3. DON TEFILLIN. The wearing of tefillin is one of the more interesting religious gestures in Judaism. One takes certain sections from the Torah text (rolled up and placed in turn within special leather receptacles) and places them, or better binds them, upon ones body. It is a powerful symbol, the likes of which I do not know in any other religious tradition. It symbolizes, on the one hand, the centrality of the text, of the Torah, which is the most palpable symbol of God’s presence in the universe and in our lives; but, on the other hand, the text is not treated with distant reverence, bedecked and put away in the holy ark, but certain central, representative sections are right here, worn on the person’s very body: upon his head, above his brain, the seat of the intellect; upon his arm, the organ of action; and opposite the heart, the organ of feeling. I would read this act as symbolic of the integration of text into life, into the identity of the person. (Rav Soloveitchik once commented on the famous Rabbinic interpretation of Deut 33:4, “The Torah that Moses commanded us is the heritage of the congregation of Jacob”—‘”Read not heritage (morasha) but betrothed (me’orasah)” [Pesahim 49b], that great Torah sages, such as Reb Velvel of Brisk, were so passionately involved in Torah, identified with it so deeply, that it was as if he were not only betrothed, but married to it.)

It is interesting that, unlike Rosenzweig’s double triads of World-Man-God and Creation-Revelation-Redemption, the Rabbinic tradition sees Torah & mitzvot, as the proper way, at the center of any religious schema. Torah is indispensable, and hence the triad is God-Torah-Man. It is almost an apotheosis of God, as well as a kind of intermediary between God and world. (This is also the message of the famous Zoharic formulation, best known in Ramhal’s aphoristic paraphrased: “Israel, Torah and the Holy One blessed be He are One”). The Torah is not only the contents of revelation, but also an entity in the world.

4. READ THE SHEMA. The reading of Shema is an act of Talmud Torah— recitation of certain passages from the Torah; but, unlike the wearing of tefillin, the engagement is not bodily and physical, but verbal and cognitive. But beyond that, it is a declaration of God’s sublime unity, a meditation upon God’s unity and, according to many Hasidic and Kabbalistic schools, a moment of mystical attachment to and even unity with the ever-present God. Here, ones mind is focused exclusively on God, one feels the barriers melting way, the sense that all is ultimately God, that leit atar panuy mineih, “there us no place empty of Him.”

5. PRAY. On one level, the act of Prayer (i.e., of reciting the Amidah) is, as we have explained elsewhere, not primarily one of requesting ones own needs, but simply standing before God. But, unlike Shema, in Tefillah one returns to a certain sober sense of ones creatureliness, of ones dependence upon the Almighty, of ones distance from Him. The focus is on the existential situation of man: of ones needs and limitations, both as an individual and as part of the collectivity. A good part of the central part of Prayer is concerned with the unredeemed situation of the Jewish people, and of humankind as a whole (especially, the 10th to 15th blessings of the weekday Amidah).

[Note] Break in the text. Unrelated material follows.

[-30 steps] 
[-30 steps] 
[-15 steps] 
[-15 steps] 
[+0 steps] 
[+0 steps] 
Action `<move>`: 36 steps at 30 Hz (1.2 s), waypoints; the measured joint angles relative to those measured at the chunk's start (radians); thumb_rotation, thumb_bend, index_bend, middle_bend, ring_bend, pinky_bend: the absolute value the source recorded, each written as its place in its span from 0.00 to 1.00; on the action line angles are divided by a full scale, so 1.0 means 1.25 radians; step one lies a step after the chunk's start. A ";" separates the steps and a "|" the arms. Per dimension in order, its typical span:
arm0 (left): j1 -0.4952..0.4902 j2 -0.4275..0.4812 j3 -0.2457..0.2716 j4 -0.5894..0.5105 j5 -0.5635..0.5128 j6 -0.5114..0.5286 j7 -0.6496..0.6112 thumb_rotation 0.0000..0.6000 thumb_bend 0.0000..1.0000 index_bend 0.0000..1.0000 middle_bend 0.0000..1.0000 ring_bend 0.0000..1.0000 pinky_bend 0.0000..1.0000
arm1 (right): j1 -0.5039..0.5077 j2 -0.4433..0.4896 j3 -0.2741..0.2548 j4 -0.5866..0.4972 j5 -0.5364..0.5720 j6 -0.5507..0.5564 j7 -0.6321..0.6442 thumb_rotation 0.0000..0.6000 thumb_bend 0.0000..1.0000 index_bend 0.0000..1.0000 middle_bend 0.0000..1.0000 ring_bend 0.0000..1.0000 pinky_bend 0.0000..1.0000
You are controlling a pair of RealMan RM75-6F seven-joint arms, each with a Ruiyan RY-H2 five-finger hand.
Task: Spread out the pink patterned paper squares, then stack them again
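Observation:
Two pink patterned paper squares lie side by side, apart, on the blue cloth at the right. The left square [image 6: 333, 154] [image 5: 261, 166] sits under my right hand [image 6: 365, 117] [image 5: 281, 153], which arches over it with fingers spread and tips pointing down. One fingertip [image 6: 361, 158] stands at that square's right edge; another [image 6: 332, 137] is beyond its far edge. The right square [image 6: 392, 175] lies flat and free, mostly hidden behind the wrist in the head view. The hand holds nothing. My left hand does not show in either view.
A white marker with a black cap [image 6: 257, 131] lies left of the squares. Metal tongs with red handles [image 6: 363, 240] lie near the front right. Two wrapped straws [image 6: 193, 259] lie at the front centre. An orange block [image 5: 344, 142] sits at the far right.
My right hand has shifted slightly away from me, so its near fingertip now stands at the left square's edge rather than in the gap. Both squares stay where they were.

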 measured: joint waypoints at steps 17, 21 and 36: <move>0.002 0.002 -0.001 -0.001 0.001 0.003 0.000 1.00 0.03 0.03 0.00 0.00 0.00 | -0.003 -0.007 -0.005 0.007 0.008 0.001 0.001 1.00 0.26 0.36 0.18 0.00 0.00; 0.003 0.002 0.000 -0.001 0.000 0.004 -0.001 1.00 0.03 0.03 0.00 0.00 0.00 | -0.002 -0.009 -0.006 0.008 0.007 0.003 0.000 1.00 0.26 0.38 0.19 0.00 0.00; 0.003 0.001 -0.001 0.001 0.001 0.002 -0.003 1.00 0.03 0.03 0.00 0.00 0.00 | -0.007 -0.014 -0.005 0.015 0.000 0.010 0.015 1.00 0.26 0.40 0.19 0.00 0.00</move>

Analyzing the last three of these steps (the first two clearly being more preparatory), one finds that the focus is on Torah, God and man, and the interrelation among the three. Similarly, Rosh Hashanah, with its impressive Musaf liturgy, may be seen as focusing on the same three elements, albeit in different order: Malkhut—God’s Kingdom and sovereignty (indeed, it ends with Shema Yisrael); Zikhronot—God’s Providence, His judgment of man, and the universe; but ultimately, how He takes account of Human weakness and creatureliness through His Attribute of Mercy and Compassion (Middat ha-Rahamim), which makes allowance for accepting the world and mankind with all its faults; and Shofarot, which begins with the epiphany at Mount Sinai, and turns to the Temple service and the final epiphany at Messiah Day.